The Employment Act 2007 and the Regulation of Wages (General) Order establish detailed frameworks that many employers misunderstand or inadvertently violate.
Today’s guide walks you through the allowed maximum working hours in Kenya, overtime calculations, and compliance strategies to protect both your business and your employees.
What Are the Legal Working Hours in Kenya?

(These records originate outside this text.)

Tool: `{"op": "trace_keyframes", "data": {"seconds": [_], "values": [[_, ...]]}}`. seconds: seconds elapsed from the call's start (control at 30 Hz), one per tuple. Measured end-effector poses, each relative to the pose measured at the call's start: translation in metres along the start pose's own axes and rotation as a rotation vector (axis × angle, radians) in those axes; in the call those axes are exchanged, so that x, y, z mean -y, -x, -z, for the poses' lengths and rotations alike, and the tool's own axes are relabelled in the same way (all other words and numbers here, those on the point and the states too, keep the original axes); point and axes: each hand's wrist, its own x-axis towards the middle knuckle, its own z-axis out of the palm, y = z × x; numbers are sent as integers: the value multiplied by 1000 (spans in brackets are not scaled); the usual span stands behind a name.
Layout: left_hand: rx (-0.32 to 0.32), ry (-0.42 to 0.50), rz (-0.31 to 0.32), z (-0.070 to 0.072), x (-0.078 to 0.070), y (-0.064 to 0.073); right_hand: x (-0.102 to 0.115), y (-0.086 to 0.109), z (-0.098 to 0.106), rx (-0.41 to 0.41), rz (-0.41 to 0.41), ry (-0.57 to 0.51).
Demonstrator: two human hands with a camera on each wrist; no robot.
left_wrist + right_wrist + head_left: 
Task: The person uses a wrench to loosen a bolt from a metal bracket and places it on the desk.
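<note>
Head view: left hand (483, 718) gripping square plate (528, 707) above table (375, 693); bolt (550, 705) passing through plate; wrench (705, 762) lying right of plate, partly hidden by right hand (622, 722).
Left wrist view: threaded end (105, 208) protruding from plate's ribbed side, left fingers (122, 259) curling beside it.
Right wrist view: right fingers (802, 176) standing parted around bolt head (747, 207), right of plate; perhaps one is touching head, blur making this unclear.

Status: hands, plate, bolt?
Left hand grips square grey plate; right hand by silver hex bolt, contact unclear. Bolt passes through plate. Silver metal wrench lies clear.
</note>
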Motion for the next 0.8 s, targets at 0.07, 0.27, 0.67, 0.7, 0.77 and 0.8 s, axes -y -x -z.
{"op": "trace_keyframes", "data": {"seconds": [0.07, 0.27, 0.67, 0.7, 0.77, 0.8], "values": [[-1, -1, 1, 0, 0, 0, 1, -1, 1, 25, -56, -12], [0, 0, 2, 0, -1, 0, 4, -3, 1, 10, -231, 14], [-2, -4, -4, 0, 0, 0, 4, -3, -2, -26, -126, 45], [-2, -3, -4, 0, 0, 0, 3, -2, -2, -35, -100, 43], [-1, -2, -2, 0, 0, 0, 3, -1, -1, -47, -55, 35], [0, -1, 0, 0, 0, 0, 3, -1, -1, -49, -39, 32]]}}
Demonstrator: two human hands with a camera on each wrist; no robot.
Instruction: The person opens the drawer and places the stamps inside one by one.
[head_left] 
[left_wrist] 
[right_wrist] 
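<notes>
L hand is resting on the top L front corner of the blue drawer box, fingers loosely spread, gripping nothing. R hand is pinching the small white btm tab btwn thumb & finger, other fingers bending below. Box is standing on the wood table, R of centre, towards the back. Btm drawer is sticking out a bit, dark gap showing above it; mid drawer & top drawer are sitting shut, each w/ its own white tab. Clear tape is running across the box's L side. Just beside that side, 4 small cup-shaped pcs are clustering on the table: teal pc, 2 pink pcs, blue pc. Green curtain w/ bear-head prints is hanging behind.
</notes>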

The Employment Act 2007 gives employers the responsibility to set working hours for their teams.
However, these hours must comply with the Employment Act and any other applicable regulations, including collective bargaining agreements or sector-specific rules.
The exact specifics come from the Regulation of Wages (General) Order.
A typical work week for most employees should not exceed 52 hours spread across six days. If an employee works night shifts, the limit is 60 hours a week.
What about off days?
Every employee is entitled to at least one rest day within each seven-day period.
However, the employer and employee may agree to defer a rest day, which can be taken later, either individually or saved up over time.
Kenyan law permits a maximum of 14 deferred rest days, which, once accumulated, are taken together as additional paid leave on top of the employee’s annual leave.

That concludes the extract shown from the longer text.